Problem statement: Search the listing below for the word "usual" and return each line that contains it.

Extracted data:

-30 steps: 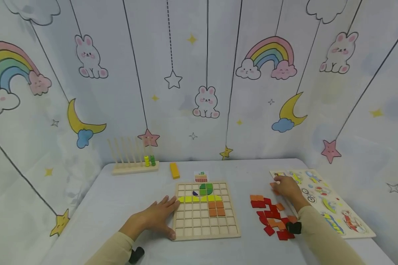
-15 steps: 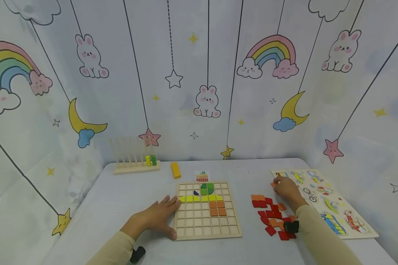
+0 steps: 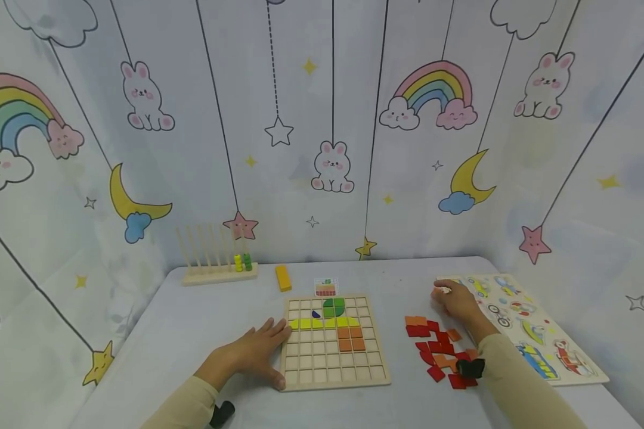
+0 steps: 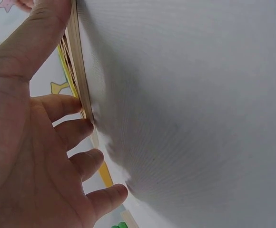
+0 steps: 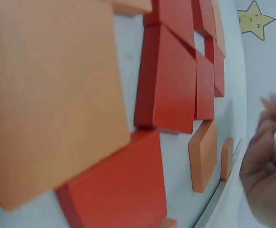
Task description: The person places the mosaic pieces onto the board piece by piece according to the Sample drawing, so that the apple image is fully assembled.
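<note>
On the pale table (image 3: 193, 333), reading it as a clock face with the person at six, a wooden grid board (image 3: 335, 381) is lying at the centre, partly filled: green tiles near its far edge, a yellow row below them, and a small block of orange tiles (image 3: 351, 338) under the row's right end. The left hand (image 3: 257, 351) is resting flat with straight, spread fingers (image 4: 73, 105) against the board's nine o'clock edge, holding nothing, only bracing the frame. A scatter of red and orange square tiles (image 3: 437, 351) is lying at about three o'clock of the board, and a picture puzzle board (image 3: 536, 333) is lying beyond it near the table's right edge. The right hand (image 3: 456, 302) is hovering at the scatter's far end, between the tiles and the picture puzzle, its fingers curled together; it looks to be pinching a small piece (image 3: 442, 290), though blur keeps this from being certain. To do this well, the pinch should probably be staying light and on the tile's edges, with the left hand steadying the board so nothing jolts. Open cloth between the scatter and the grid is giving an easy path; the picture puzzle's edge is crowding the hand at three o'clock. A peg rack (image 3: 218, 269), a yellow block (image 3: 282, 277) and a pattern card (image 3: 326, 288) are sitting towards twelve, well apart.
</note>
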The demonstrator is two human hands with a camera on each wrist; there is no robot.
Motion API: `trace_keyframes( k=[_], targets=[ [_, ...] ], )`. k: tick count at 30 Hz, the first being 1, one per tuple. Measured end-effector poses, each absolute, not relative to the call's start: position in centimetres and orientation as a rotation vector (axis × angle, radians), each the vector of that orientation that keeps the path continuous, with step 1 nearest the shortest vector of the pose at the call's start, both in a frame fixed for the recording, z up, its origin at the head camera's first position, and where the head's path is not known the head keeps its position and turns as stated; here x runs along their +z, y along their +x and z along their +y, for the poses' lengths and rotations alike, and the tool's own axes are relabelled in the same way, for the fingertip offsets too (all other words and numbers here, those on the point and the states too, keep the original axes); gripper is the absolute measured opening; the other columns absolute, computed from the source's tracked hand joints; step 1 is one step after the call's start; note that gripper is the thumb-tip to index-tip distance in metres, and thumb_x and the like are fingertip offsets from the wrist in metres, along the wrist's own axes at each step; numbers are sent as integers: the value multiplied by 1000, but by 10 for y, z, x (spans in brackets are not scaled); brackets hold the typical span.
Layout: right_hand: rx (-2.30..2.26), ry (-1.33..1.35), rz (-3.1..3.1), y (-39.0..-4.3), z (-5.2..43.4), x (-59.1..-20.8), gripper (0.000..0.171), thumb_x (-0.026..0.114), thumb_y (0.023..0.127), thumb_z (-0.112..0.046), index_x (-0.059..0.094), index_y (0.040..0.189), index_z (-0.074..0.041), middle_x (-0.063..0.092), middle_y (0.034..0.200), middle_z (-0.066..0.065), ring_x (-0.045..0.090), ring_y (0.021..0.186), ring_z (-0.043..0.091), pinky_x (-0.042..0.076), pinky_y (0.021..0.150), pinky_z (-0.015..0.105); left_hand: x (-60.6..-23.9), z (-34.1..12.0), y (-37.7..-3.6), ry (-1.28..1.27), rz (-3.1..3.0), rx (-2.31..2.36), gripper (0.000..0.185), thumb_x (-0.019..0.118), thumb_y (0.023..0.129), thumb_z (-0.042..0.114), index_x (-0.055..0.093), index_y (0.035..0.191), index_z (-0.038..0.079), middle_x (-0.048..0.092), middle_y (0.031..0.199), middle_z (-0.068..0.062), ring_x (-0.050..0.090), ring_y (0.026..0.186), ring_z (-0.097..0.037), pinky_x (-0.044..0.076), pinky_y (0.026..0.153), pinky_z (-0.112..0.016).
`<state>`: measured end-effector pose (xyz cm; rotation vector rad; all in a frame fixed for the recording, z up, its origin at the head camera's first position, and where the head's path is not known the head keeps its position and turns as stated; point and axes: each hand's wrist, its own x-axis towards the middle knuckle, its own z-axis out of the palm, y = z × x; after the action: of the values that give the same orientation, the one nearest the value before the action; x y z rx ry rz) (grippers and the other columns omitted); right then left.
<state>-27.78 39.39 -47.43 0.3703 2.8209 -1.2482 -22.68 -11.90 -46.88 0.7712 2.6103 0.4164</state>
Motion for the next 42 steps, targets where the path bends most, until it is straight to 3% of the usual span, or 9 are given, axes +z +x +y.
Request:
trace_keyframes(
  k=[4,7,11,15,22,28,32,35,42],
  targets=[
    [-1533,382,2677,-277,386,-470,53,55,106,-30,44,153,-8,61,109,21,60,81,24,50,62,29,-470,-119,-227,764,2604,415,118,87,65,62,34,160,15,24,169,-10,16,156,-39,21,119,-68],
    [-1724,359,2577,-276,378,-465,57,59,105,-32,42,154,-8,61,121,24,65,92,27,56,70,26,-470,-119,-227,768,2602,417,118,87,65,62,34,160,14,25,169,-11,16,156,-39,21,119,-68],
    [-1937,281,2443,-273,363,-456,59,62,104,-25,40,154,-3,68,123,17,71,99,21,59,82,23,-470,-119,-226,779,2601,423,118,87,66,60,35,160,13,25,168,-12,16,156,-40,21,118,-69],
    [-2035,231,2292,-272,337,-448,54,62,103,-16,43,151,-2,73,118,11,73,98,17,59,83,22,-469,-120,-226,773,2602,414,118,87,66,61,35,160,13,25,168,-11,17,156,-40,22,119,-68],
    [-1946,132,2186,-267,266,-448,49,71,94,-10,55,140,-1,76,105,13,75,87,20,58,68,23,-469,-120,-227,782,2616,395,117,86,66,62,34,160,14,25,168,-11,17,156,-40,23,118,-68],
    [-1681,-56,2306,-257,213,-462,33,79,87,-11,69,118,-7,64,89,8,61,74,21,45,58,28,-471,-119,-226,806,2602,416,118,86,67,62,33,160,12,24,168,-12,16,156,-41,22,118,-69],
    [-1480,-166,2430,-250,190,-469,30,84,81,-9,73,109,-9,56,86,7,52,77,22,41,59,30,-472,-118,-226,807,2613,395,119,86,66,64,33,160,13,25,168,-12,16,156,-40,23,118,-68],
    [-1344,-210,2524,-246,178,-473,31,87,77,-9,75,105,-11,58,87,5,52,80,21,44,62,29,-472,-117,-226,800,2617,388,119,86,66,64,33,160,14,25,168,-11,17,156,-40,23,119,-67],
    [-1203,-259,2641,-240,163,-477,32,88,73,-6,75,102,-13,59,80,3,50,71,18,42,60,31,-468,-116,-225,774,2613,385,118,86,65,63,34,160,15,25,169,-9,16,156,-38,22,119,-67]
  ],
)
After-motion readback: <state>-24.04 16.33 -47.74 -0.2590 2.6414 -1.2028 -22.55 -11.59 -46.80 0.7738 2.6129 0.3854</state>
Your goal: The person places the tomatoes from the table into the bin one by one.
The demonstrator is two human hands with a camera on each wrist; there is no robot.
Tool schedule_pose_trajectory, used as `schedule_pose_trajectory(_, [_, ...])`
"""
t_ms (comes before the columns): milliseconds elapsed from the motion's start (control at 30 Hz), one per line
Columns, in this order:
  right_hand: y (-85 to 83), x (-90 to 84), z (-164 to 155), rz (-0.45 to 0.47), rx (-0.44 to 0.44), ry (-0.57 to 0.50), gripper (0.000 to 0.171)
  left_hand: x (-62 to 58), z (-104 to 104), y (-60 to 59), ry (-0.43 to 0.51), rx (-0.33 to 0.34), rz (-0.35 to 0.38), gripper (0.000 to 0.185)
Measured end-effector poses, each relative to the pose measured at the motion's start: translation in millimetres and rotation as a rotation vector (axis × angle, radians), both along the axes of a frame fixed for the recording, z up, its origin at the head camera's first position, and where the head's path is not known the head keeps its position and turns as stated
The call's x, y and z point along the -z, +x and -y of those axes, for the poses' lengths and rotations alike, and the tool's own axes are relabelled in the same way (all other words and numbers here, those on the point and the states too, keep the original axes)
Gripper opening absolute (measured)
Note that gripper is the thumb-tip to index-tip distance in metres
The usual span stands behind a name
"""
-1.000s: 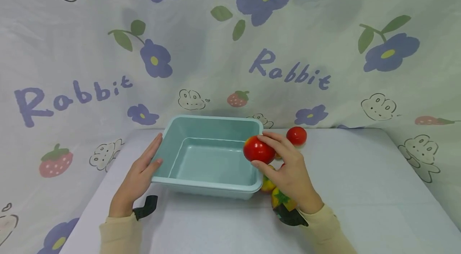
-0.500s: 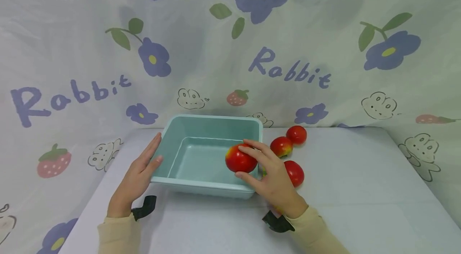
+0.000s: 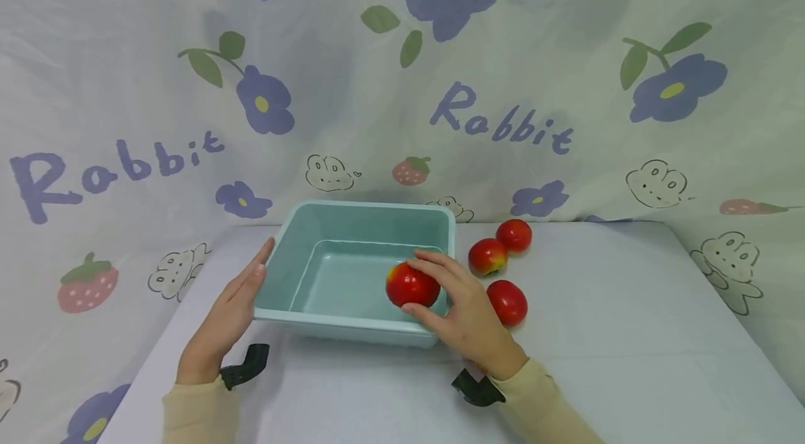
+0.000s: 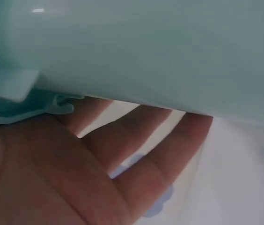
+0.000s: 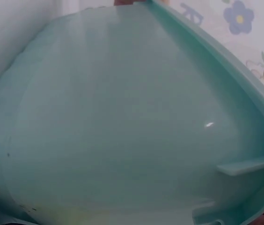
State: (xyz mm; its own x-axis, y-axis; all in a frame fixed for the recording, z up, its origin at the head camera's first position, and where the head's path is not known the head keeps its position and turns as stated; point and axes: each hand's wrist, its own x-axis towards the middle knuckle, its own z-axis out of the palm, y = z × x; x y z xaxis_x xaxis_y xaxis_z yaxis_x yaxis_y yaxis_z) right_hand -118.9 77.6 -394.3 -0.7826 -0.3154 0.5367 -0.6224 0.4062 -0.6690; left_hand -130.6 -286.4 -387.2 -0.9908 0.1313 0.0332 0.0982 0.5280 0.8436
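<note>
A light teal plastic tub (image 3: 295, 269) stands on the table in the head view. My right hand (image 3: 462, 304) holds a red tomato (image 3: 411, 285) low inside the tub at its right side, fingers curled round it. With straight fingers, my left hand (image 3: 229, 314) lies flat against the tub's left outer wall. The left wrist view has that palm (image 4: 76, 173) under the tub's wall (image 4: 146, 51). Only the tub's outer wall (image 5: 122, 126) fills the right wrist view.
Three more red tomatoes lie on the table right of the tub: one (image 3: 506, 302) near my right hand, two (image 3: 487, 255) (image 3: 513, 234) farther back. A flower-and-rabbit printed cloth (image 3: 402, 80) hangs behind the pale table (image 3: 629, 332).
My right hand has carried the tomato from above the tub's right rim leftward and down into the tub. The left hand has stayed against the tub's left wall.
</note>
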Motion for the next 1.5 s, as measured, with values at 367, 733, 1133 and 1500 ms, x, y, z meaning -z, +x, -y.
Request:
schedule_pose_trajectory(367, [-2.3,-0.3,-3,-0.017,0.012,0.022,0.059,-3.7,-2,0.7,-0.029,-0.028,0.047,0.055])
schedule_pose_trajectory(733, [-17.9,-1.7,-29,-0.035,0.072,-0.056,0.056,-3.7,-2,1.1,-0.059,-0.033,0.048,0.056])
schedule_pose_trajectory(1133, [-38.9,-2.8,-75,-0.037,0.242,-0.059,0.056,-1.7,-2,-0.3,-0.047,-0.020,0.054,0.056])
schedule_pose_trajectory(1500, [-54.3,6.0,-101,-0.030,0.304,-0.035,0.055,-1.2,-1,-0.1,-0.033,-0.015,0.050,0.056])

Output below:
Motion for the next 42 steps, targets where the path bends most, until it is straight to 3% of the usual span, or 9 are given, axes +z +x +y.
The usual span stands behind a name

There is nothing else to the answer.